WORK INSTRUCTION: Where a picture occurs in the data, omit it, and copy all remaining data exactly.

DATA SEGMENT:
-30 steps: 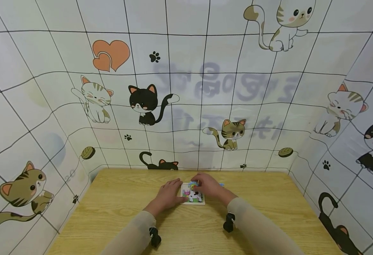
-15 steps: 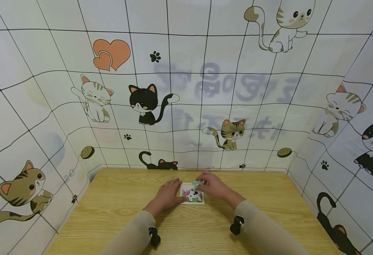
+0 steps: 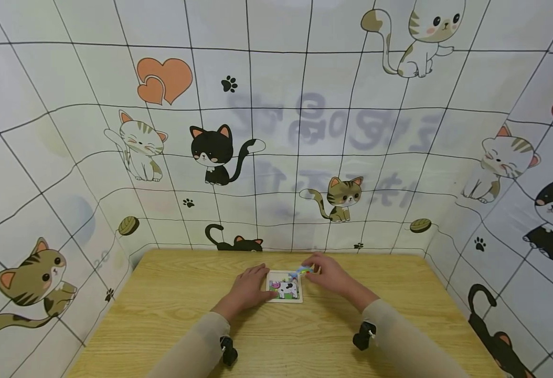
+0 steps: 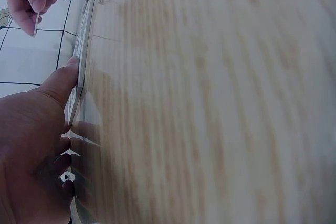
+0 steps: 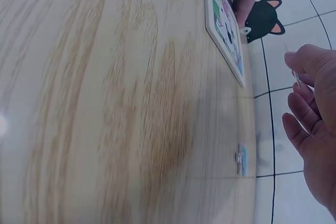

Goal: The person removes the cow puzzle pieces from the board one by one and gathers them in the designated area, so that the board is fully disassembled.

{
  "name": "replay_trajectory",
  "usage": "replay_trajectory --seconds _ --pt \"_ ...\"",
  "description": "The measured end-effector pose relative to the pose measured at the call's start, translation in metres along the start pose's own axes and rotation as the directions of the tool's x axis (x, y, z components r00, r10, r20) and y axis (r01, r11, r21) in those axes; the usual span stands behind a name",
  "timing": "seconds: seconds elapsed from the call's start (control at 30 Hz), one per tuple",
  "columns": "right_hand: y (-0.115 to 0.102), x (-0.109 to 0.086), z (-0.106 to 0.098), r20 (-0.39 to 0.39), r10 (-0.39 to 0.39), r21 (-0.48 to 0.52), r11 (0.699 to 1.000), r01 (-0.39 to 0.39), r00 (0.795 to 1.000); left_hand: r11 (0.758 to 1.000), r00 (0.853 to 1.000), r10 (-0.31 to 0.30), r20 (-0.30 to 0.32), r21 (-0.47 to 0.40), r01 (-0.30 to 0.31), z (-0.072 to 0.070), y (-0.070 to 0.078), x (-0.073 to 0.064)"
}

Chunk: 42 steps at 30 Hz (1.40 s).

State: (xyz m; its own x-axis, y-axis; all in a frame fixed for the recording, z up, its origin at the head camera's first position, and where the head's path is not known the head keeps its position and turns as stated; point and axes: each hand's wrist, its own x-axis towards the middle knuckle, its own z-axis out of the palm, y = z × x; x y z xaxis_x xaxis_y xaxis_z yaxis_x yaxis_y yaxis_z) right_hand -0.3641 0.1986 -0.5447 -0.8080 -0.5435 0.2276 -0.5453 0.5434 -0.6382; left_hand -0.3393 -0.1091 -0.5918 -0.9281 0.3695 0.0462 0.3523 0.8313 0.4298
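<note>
At the far right of a pale-rimmed, rectangular cow-picture board (image 3: 291, 301) touched by the uncurled left hand (image 3: 247, 286), the right hand (image 3: 329, 274) pinches a thin multicoloured piece (image 3: 304, 271), likely light, stiff and best held edgewise.

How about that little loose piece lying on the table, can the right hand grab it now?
Probably not quite yet: the right hand is pinching another piece. Nothing seems to block the way to the loose piece, though, so it could likely reach once it lets go.
</note>
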Motion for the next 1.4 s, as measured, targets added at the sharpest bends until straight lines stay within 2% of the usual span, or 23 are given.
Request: replay_trajectory --seconds 0.37,0.83,1.07,1.4 --pt "0.013 -0.013 -0.017 -0.036 0.037 0.089 0.995 -0.034 0.999 1.0 1.0 0.002 -0.008 -0.014 -0.002 -0.002 0.0 0.001" --pt "0.03 -0.032 -0.031 -0.061 0.135 0.107 0.986 -0.128 0.989 0.998 1.0 -0.002 -0.02 -0.057 0.001 0.005 -0.004 0.001" --pt "0.04 -0.039 -0.041 -0.069 0.139 0.119 0.984 -0.13 0.988 0.998 0.999 0.011 -0.039 -0.066 -0.013 0.008 -0.008 0.003" --pt "0.052 -0.047 -0.048 -0.085 0.144 0.104 0.985 -0.135 0.986 0.999 1.0 0.001 -0.016 -0.053 -0.001 0.007 -0.006 0.001"
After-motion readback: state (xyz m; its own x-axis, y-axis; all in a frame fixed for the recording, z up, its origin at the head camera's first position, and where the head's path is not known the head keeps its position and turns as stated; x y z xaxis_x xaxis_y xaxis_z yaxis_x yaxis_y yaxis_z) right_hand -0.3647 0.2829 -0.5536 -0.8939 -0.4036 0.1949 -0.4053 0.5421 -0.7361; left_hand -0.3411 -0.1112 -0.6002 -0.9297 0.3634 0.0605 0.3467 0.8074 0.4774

SOLVED PROBLEM:
-30 steps: 
-15 steps: 
+0 steps: 
+0 steps: 
+0 steps: 

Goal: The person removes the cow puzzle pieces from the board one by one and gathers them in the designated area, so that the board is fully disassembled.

{
  "name": "replay_trajectory",
  "usage": "replay_trajectory --seconds _ --pt \"_ ...\"",
  "description": "The measured end-effector pose relative to the pose measured at the call's start, translation in metres along the start pose's own axes and rotation as the directions of the tool's x axis (x, y, z components r00, r10, r20) and y axis (r01, r11, r21) in those axes; the usual span stands behind a name",
  "timing": "seconds: seconds elapsed from the call's start (control at 30 Hz), one per tuple",
  "columns": "right_hand: y (-0.115 to 0.102), x (-0.109 to 0.086), z (-0.106 to 0.098), r20 (-0.39 to 0.39), r10 (-0.39 to 0.39), r21 (-0.48 to 0.52), r11 (0.699 to 1.000), r01 (-0.39 to 0.39), r00 (0.795 to 1.000); left_hand: r11 (0.758 to 1.000), r00 (0.853 to 1.000), r10 (-0.31 to 0.30), r20 (-0.30 to 0.32), r21 (-0.47 to 0.40), r01 (-0.30 to 0.31), z (-0.072 to 0.070), y (-0.070 to 0.078), x (-0.073 to 0.064)"
}

Chunk: 42 steps at 30 Hz (1.40 s).

State: (xyz m; its own x-axis, y-axis; all in a frame fixed for the recording, z up, its origin at the head camera's first position, and where the head's path is not known the head keeps its position and turns as stated; point and axes: each hand's wrist, its own x-axis towards the middle knuckle, its own z-axis out of the palm, y = z × x; x y z xaxis_x xaxis_y xaxis_z yaxis_x yaxis_y yaxis_z) right_hand -0.3641 0.1986 -0.5447 -0.8080 -0.5435 0.2276 -0.5453 0.5434 -0.6382; left_hand -0.3393 -0.1091 -0.5918 -0.9281 0.3695 0.0462 0.3523 0.8313 0.4298
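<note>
At the far right of a pale-rimmed, rectangular cow-picture board (image 3: 291, 301) touched by the uncurled left hand (image 3: 247, 286), the right hand (image 3: 329, 274) pinches a thin multicoloured piece (image 3: 304, 271), likely light, stiff and best held edgewise.

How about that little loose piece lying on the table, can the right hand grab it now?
Probably not quite yet: the right hand is pinching another piece. Nothing seems to block the way to the loose piece, though, so it could likely reach once it lets go.
</note>
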Motion for the next 1.4 s, as measured, targets added at the sharpest bends until straight lines stay within 2% of the usual span, or 23 are given.
Request: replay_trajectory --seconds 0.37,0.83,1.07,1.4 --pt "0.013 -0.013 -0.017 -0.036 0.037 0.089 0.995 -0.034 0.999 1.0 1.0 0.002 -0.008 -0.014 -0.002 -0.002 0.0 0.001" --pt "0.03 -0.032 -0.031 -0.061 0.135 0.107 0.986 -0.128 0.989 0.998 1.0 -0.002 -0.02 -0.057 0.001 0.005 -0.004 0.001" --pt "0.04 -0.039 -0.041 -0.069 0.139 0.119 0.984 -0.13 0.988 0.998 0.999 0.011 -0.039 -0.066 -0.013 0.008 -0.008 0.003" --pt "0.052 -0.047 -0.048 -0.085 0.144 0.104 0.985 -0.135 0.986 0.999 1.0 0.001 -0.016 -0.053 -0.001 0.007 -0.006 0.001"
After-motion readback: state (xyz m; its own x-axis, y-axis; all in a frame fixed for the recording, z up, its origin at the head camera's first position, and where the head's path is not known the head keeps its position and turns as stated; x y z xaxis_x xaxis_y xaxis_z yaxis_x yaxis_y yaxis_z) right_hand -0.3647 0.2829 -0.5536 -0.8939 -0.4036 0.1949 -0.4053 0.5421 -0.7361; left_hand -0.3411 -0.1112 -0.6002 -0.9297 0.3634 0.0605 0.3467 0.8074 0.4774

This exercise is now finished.